# Web Scraping Part 1: Getting Data from HTML Tables

John McLevey  
February 1, 2018

Today we will work through an example of scraping the web to collect data for research on funding for non-profit organizations. The example below comes from [an article called "Think Tanks, Funding, and the Politics of Policy Knowledge in Canada," which I published in 2014](http://onlinelibrary.wiley.com/doi/10.1111/cars.12033/full). It was based on a chapter from my PhD dissertation (2013). 

The article analyzed funding data for 30 Canadian think tanks over 11 years to weigh in on some pretty high-level debates in sociology and political science about whether or not the politics of any given think tank are associated with the type of funders they have. My analysis was exporatory and, really, just simple description. I collected funding data for all the known think tanks in the country, and then analyzed that data using a really simple quantitative method called [correspondence analysis](https://en.wikipedia.org/wiki/Correspondence_analysis), which is similair to the more widely-known method [principle components analysis](https://en.wikipedia.org/wiki/Principal_component_analysis). You can get the gist of what I found just by reading the article abstract: 

> The relationships between think tanks and their funders are central to theory and public discourse about the politics of policy knowledge, yet very little research systematically examines these relationships across cases. This article evaluates elite, pluralist, and field theories by analyzing original data on funding and politics for 30 think tanks from 2000 to 2011 with comparative and relational methods. I find that foreign donations help support some conservative think tanks, but that it is a small amount of money relative to other funding sources. Domestically, think tank funding is structured by an opposition between donor-funded conservatives and state-funded centrists. Since 2005, the cluster of conservative think tanks funded by private donors has become tighter, while the cluster of think tanks supported by the state has become looser and more reliant on self-generated revenue and interest and investments. These findings cast doubt on predictions derived from elite and pluralist theories, and offer some support for field theory.

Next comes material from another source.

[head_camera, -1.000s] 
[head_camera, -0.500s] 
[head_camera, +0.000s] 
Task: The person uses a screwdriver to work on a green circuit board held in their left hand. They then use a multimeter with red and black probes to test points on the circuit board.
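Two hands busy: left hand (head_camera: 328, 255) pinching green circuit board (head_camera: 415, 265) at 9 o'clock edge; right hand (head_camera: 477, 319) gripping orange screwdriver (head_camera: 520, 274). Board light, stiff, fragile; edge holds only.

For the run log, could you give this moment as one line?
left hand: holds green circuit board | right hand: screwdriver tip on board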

The data were scraped from the Charities Listings of the Canada Revenue Agency, which provides Information Returns for all registered charities in the country. Here are a few relevant paragraphs from the article about the data I used: 

> Canadian think tanks have to file annual T3010 Information Returns with the CRA to maintain their tax-exempt charitable status. The returns are available in a searchable database, making it is possible to look up information for specific organizations at specific times. To evaluate claims about funding and political orientations, I collected financial data from 2000 to 2011, or from founding date to latest filing, for 30 think tanks. To automate the collection process and eliminate human error, I used a Perl script to scrape data from the charities listings for each organization and create a data set of all publicly available information.

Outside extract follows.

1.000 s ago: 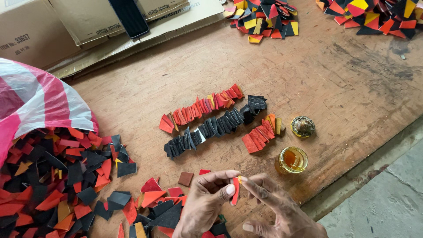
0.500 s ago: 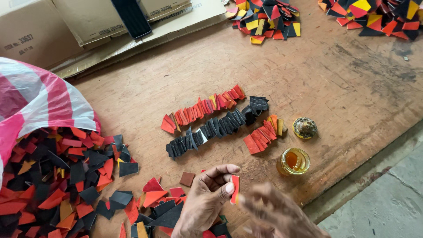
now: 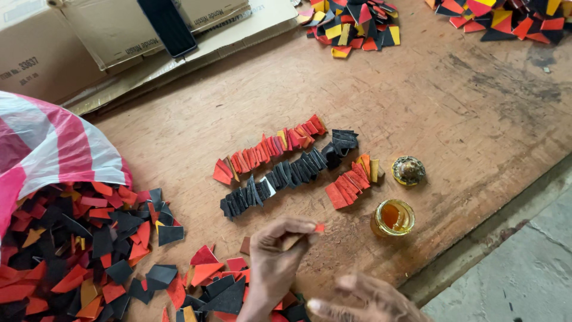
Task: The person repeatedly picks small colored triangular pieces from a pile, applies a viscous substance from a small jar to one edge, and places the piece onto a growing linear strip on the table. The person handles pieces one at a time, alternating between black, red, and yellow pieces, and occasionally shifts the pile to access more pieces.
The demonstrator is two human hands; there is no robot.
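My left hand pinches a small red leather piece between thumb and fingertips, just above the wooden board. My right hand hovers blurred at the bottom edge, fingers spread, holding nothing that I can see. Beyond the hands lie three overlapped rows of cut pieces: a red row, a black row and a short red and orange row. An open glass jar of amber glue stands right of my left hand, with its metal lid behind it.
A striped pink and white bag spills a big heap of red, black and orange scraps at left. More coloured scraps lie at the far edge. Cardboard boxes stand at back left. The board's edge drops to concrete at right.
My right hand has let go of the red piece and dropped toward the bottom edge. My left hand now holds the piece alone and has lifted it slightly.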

> The case-selection process was inclusive. I compiled a list of think tanks mentioned by interviewees, from the literature, news stories and op-eds, and public lists and rankings (e.g., McGann 2010). I excluded university-based institutes, consulting firms, some very small single-issue think tanks, and one nonprofit think tank without charitable status. Finally, I included two organizations whose activities are more extensive than others in the analysis: the David Suzuki Foundation and the Institute of Marriage and Family.

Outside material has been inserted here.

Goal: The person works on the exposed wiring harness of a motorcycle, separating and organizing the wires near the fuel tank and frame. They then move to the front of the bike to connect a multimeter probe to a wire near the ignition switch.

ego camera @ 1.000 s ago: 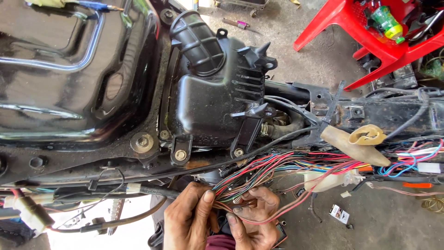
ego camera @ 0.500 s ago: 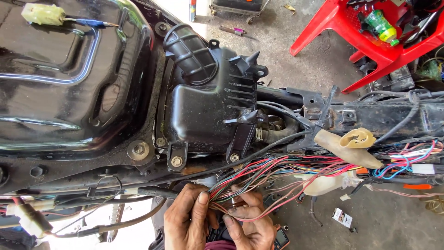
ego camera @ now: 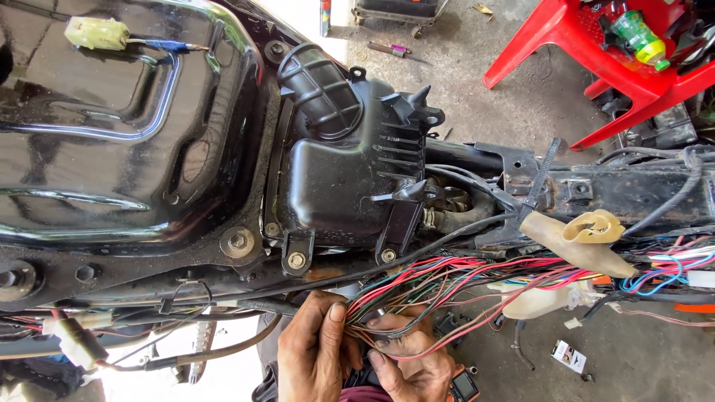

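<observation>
Left hand (ego camera: 316, 353) and right hand (ego camera: 410, 357) both closed on wires (ego camera: 447, 279), side by side; airbox (ego camera: 350, 179) above.

A grey, dusty concrete floor (ego camera: 447, 82) carries a red plastic chair (ego camera: 596, 67), a small purple-handled tool (ego camera: 391, 49), a small printed white card (ego camera: 568, 356) and the black motorcycle frame (ego camera: 640, 186).
</observation>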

> Under “Section E: Financial Information” of the Information Returns, I combined municipal, provincial, and federal funding into “state funding,” and I classified rental income, memberships, dues, fees, and sale of goods and services (except to government) as “self-generated revenue.” I combined entries for tax-receipted and non-tax-receipted gifts, and gifts from other registered charities, as “private donations.”

> ...

Today, we are going to start the process of developing a web scraper to collect similair data from the [CRA Charities Listing](http://www.cra-arc.gc.ca/ebci/haip/srch/advancedsearch-eng.action). This is *not* the scraper I used to collect the data used in the journal article. That scraper was written in [Perl](https://www.perl.org) by my friend Andrew Osmond. 

![XKCD on Perl and regular expressions...](https://imgs.xkcd.com/comics/perl_problems.png)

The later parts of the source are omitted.